Type I vs. Type II Errors in Venture Capital
Type I (false positive) and Type II (false negative) errors are often discussed in the context of hypothesis testing.
The decision to invest in a startup can also be thought of as a hypothesis:
Invest: “this company will succeed and outperform the market”
Don’t Invest: “this company will fail to outperform the market”
If we invest in a company that fails, we will have falsely predicted a positive outcome–in other words, a false positive or type I error. Similarly, rejecting a company that succeeds is akin to falsely predicting a negative outcome–in other words, a false negative or type II error.
Which error type is most important to minimize in investing? Pulak Prasad provides a useful framework for answering this question with a focus on public company investing in What I Learned About Investing from Darwin.
Thought Experiment & Framework
Imagine a universe of public company stocks where 25% of the companies will outperform the market and 75% will underperform (this seems reasonable given 17% of the S&P 500's constituents have outperformed the index itself over the past year and 26% have outperformed over the last 3 months). Let’s assume we are much better than random at predicting whether a company outperforms the market. Of the companies we evaluate that go on to outperform the market, we invest in 80% of them.
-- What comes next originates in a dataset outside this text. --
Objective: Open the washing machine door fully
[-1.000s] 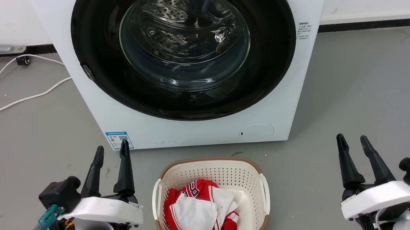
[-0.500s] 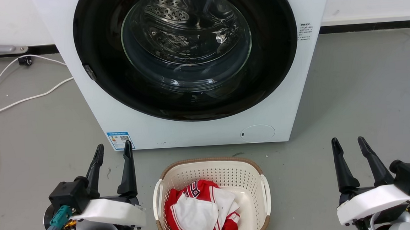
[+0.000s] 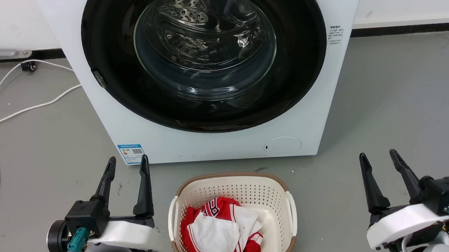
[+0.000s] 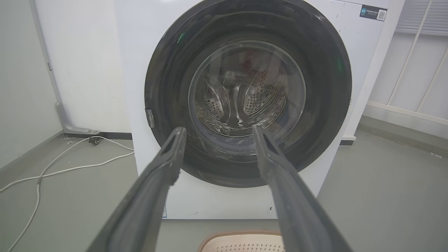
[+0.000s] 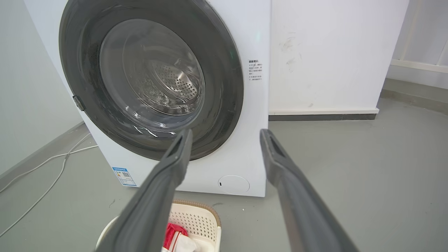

And, of the companies we evaluate that go on to underperform the market, we reject 80%.
This initially seems like a recipe for easy success.
Since we will invest in 80% of the companies we evaluate that go on to outperform the market, that means we will reject 20% of the companies that fall into this bucket. This is our Type II Error Rate or our False Negative Rate.
Since we reject 80% of the companies we evaluate that ultimately underperform the market, we also invest in 20% of the companies in this bucket. This is our Type I Error or False Positive Rate.
Specific Example
Assume a universe of 1,000 companies. If 25% are going to outperform the market, that means 250 companies represent “Good” investments. If our Type II Error Rate (the probability we reject a “Good” company) is 20%, then the probability we invest in a “Good” company is 80%, meaning we invest in 80%*250 = 200 companies that go on to outperform the market. We can continue this arithmetic to model out the expected success rate across our portfolio.
If looking to hone one's investment performance, is it better to minimize Type I Errors or Type II Errors?
To minimize Type I Errors would be to minimize the likelihood of investing in companies that ultimately underperform the market. Similarly, minimizing Type II Errors would minimize the likelihood of rejecting companies that ultimately outperform the market.
It turns out that reducing our Type II Error Rate to 10% only increases our overall success rate from 57% to 60%, while making the same reduction to our Type I Error Rate increases our overall success rate from 57% to 73%.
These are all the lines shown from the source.